In the words of president Simeon Kurt Okraku “Our fans are absent, our spectators are absent, we are playing football, we are doing the business of football but our fans are not consuming our football. It should be a concern to every club owner that your fans are far away from your clubs and this is not the responsibility of the FA. It’s your (clubs’) responsibility, there are other competing entertainment opportunities for every person and if you are not practical, proactive and don’t put up strategies that will bring back your fans believe me, your fans will not come. We need to be pragmatic, scientific and we need to go back to the basics on how to win the twelfth man back into our football. Usually, it’s very normal for everybody to point fingers at Ghana FA but it’s a lie. It’s your time to do some work, it’s your time as club owners and executives to listen to your fans, go to your fans, find their worries, and this is a challenge I throw to each one of us. We love our football; we want more money in football but we can’t be sleeping. We have to think about how to win the supporters back to the stadium”.
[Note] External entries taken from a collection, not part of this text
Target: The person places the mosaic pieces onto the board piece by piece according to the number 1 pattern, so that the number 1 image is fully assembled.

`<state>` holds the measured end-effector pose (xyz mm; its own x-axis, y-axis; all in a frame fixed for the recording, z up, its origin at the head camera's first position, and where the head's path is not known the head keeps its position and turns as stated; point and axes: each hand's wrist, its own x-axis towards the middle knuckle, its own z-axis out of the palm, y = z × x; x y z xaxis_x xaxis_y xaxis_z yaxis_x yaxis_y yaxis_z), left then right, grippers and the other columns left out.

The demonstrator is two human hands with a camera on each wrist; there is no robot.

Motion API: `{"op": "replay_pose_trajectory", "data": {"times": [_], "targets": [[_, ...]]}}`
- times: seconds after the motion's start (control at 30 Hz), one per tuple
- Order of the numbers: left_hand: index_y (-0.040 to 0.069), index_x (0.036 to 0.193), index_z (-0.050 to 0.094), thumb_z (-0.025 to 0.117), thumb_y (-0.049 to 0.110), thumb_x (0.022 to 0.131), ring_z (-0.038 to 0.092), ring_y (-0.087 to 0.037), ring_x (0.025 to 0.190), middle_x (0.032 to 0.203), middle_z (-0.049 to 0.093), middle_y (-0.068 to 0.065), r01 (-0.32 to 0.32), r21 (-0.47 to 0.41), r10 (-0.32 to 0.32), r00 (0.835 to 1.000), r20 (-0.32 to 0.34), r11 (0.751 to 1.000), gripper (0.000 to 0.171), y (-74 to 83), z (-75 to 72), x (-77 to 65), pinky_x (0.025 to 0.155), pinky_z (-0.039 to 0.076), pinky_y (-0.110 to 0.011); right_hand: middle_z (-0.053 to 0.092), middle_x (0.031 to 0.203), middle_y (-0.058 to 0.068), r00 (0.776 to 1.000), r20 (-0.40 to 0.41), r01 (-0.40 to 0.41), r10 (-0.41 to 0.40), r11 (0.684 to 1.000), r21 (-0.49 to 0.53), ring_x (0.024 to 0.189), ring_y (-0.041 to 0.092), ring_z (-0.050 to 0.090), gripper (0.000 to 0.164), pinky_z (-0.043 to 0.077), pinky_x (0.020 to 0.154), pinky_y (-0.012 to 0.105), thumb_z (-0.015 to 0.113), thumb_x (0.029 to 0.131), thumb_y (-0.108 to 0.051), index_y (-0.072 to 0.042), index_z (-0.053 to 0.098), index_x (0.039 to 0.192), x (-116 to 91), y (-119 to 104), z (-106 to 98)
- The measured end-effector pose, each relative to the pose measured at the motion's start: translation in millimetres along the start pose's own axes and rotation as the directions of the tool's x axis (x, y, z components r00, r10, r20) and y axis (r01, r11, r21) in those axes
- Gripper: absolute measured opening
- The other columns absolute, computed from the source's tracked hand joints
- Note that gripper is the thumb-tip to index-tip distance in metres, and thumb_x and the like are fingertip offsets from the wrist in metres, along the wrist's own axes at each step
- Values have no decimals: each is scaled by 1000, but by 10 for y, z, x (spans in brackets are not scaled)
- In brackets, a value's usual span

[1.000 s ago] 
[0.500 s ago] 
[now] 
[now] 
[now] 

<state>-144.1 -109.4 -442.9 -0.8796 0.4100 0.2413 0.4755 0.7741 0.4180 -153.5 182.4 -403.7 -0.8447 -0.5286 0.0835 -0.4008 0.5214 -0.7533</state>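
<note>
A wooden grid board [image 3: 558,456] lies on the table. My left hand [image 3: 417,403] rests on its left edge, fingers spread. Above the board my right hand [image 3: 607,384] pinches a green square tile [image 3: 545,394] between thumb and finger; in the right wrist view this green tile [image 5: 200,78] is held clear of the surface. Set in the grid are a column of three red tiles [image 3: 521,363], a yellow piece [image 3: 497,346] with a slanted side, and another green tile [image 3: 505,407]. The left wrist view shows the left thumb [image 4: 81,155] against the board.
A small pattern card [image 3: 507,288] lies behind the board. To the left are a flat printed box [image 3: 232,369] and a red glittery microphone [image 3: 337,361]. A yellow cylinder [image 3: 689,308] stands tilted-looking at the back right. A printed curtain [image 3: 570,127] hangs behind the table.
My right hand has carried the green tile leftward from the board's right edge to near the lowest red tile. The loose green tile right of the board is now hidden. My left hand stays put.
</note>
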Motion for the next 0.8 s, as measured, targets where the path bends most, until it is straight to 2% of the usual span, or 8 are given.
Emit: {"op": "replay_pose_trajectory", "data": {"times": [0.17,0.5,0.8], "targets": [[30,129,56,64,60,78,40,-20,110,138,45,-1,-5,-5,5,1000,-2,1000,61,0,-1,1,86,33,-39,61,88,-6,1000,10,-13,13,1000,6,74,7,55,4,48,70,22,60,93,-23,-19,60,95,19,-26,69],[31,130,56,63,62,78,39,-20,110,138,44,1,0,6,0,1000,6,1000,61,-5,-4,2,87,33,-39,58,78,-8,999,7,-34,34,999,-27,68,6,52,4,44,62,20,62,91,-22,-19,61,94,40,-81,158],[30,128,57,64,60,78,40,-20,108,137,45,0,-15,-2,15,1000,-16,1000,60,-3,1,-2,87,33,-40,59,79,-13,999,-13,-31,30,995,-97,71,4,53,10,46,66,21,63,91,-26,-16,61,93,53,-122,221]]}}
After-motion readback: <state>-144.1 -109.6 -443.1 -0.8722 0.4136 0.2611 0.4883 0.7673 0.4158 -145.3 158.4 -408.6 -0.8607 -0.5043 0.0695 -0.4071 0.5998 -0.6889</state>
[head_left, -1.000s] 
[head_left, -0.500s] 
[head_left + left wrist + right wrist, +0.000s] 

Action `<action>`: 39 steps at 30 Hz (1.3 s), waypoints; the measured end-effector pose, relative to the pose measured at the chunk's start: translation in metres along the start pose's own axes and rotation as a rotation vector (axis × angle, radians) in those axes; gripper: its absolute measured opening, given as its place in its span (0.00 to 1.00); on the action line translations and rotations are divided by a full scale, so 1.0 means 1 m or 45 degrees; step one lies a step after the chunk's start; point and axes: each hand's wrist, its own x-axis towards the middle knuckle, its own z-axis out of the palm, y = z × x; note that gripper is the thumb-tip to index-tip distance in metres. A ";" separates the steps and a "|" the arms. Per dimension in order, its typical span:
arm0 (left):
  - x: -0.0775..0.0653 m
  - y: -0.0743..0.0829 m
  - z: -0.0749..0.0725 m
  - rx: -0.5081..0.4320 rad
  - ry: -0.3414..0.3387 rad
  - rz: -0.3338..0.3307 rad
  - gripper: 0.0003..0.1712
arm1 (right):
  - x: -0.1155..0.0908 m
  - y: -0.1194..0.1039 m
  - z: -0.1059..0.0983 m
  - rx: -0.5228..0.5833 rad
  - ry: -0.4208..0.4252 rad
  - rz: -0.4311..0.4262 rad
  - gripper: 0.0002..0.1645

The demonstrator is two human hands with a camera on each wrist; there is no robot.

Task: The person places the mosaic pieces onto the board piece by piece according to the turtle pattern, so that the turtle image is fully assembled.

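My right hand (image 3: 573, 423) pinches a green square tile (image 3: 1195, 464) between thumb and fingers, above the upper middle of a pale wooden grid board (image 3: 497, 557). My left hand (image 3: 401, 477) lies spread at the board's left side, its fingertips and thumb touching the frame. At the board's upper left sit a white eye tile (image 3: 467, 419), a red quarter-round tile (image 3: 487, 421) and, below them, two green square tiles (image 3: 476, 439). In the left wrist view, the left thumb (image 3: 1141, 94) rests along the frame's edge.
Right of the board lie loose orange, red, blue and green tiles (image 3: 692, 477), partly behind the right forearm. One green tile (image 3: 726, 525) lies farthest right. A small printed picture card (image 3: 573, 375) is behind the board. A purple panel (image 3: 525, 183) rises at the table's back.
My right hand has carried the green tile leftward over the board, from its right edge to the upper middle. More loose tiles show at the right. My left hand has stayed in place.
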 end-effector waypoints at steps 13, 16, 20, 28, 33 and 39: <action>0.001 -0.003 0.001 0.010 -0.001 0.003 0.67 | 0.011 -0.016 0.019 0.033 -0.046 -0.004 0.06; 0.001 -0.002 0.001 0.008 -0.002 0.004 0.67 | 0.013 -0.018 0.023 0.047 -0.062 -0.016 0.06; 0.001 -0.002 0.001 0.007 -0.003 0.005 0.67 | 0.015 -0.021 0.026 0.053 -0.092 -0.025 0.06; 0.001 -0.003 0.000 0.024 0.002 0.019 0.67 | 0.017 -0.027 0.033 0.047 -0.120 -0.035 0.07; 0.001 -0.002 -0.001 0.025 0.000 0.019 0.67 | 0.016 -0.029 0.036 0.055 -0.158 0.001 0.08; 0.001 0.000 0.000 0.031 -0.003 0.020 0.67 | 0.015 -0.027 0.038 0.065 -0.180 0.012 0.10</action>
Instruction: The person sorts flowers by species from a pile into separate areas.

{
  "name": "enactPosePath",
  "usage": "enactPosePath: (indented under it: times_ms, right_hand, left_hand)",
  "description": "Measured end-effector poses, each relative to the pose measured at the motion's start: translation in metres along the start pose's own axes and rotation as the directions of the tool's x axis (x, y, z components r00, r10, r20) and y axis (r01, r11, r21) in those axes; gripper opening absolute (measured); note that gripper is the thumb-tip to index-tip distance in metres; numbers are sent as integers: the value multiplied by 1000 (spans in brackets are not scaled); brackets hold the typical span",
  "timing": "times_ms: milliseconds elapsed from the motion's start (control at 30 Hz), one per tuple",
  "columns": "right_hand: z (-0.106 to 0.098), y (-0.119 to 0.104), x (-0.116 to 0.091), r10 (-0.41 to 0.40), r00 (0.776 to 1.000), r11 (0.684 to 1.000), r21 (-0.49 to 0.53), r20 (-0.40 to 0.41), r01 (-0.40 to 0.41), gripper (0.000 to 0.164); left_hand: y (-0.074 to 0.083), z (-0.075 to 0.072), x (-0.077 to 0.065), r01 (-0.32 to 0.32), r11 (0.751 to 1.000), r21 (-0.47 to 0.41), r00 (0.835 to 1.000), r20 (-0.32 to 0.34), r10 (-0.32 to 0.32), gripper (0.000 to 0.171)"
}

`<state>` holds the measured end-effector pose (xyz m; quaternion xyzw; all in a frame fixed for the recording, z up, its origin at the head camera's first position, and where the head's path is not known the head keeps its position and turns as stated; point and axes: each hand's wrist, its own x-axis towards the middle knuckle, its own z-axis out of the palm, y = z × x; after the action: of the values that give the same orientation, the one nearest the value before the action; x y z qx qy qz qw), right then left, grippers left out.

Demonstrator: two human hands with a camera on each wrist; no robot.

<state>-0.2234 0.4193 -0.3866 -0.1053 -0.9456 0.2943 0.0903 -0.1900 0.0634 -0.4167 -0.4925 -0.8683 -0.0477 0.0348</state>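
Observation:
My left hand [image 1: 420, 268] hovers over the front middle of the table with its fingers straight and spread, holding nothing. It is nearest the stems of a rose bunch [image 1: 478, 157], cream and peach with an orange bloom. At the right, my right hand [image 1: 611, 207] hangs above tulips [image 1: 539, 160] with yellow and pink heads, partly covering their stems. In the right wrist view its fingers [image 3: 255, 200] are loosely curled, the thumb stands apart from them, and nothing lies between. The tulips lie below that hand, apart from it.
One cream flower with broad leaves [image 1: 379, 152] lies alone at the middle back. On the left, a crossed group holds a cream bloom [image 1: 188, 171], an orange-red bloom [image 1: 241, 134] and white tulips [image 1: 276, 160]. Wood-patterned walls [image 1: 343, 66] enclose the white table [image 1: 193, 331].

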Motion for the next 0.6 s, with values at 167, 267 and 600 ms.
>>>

Again a former chairman of the Ghana League Clubs Association (GHALCA), Alhaji Ali Raji, simply puts the situation to lack of quality on the pitch. “The quality is not there, we don’t have any quality players; the E-ticketing, we are not well used to it but the major problem is quality, we don’t have quality players to attract the fans,” he told the Graphic Business.
However, albeit the clubs have a role, it is not even the club’s duty. This canker is a symptom of how as a nation we have seen football to mean Black Stars and ganged up with some self-seeking elements in the discipline to use the Black Stars as their money making machine at the detriment of the nationwide love and support of the beautiful game.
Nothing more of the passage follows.